Why... I didn't understand.

"Surely it isn't some sort of nostalgia...", I convinced myself. But that had no effect on the feelings spiraling inside me now.

Putting my thoughts on hold I proceeded out of the room after finishing my work there and started walking towards the kitchen. On the way I passed by Cass's room with its door half open. Peeking in I saw Cass in her business suit sprawled on the table amidst a number of papers scattered all over her desk. I went in to wake her up, shaking her by her shoulders.

"I'm preparing food so get up"

And in response she simply muttered something without showing any sign of waking up.

Haa... I sigh deeply and shake her again.

"Oi..."

"....C-coming..." she responded weakly following it with a yawn and tried to raise her body slowly.

"....Fine I'll come again after food's done"

I leave the room saying that and softly closed the door behind me

And thought to myself as I leaked out a sigh, "Seriously... she's been working too hard nowadays".

At the kitchen I wielded the knife skillfully cutting the vegetables and swiftly putting the ingredients in the pan with routine movements. I started cooking my own food since when I started high school coz I didn't feel like depending on the prepared boxed lunches sold at convenience stores that don't in the least satisfy my picky tastes or to depend on Cass.

Even as I did this the feelings that I pushed to the back of my mind were resurfacing... and the speed of my cooking dropped significantly.

It was...weird. I had thought that I would be the last person I know to harbor such feelings.
Nostalgia, regrets, even I have no memories that stimulate such feelings in me and things like this never occurred to me as I lived everyday normally, but only now the realization hits me that those weren't going to keep going on forever.

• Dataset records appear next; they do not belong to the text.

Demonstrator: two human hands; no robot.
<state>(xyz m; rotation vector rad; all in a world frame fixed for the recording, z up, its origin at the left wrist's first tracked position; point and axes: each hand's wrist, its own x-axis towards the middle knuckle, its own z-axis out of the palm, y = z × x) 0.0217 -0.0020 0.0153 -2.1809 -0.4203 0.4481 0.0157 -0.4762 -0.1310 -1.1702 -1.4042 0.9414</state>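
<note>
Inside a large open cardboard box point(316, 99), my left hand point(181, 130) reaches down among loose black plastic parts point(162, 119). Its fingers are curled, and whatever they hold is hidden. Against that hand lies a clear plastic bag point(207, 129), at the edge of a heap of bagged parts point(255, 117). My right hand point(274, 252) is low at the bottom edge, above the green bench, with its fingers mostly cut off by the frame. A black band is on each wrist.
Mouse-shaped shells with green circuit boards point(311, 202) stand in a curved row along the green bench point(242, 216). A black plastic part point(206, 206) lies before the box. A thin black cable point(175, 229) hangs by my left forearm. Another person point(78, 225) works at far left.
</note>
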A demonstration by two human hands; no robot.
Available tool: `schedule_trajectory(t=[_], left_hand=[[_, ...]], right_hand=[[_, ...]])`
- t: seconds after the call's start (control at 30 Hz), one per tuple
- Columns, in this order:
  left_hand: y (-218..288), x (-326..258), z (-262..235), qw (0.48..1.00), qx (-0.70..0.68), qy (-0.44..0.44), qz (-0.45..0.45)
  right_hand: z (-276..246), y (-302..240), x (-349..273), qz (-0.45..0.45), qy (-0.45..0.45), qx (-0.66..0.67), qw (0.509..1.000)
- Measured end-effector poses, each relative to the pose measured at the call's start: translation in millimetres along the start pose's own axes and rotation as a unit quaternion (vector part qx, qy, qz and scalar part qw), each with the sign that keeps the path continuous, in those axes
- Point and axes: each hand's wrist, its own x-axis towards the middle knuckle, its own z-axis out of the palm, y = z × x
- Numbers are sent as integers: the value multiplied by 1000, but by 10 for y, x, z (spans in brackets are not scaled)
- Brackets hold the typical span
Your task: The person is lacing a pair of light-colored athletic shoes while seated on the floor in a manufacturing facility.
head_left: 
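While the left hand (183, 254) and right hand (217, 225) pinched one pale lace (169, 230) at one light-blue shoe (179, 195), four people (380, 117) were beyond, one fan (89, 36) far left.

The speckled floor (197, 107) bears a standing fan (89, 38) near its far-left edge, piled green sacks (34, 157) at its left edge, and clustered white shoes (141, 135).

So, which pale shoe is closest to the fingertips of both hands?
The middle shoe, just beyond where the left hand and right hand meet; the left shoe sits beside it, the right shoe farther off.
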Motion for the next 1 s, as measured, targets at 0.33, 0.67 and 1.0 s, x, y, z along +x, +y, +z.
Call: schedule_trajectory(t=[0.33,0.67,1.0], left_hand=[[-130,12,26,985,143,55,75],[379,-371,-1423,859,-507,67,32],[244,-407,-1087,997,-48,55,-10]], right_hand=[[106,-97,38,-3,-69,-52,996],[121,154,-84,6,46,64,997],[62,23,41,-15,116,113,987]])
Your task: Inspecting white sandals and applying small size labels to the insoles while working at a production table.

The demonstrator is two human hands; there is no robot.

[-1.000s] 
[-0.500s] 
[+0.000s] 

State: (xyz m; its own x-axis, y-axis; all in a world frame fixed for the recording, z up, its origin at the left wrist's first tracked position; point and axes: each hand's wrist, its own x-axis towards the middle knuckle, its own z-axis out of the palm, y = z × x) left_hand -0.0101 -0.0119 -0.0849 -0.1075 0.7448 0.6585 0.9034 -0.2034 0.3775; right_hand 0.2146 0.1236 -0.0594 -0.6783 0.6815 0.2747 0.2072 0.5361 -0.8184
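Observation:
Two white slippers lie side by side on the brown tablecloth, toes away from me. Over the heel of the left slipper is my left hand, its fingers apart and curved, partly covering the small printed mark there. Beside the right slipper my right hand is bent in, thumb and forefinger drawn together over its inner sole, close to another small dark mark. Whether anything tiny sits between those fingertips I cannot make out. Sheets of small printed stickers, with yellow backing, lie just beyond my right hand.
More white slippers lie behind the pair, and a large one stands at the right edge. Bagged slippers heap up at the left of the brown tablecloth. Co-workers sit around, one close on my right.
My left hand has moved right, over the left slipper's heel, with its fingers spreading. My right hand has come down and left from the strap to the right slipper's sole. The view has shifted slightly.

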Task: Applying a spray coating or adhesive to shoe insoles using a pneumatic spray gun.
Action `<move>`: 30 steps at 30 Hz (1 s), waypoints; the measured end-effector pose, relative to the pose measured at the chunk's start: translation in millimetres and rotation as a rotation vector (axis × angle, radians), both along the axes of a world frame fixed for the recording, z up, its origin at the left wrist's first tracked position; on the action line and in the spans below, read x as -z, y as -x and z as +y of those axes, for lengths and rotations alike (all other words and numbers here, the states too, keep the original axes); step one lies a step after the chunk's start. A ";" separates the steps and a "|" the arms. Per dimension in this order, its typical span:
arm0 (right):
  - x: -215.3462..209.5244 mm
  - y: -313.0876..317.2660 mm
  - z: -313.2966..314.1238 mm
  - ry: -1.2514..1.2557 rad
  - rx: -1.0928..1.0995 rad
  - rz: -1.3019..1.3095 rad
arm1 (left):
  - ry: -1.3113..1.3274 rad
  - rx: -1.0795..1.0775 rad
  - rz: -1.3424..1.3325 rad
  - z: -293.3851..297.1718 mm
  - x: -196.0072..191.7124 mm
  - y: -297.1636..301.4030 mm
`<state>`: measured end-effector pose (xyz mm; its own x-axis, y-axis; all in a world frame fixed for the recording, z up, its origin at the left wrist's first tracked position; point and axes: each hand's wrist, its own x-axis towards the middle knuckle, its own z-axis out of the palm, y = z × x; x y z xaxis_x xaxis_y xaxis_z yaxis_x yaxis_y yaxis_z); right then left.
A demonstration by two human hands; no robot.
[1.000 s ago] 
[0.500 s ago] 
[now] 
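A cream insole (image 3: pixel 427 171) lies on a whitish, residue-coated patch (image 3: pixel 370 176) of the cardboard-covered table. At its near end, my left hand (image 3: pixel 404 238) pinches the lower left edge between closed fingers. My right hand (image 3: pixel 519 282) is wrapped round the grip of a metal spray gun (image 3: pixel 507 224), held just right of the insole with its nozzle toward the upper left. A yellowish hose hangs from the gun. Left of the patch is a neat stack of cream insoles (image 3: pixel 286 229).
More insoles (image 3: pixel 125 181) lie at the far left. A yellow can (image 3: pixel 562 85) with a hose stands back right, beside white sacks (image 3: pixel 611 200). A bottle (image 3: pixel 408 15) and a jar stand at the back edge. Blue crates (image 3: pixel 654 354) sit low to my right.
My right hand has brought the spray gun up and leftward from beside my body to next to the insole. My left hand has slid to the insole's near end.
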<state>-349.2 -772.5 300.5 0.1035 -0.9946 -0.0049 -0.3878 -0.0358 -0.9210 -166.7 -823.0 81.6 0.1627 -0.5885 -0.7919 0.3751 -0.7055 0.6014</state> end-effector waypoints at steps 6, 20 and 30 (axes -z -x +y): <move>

Every day was repetitive; it was all just repetition of yesterday.

Be it the loud laughter of my classmates bursting through the room during recess and when leaving school. Or the occasional invitations I received. The complaints of the teacher and rare slightly hostile confrontations with the other members, all those to which I had only responded with an indifferent attitude so far. The memories of each of those times were flowing through my thoughts. I tried to suppress them again and tried finishing my work at hand.

Just then at the corner of my vision I saw something rare happen. Cass slowly descended down the stairs with a slow and weak gait sliding her hands against the walls.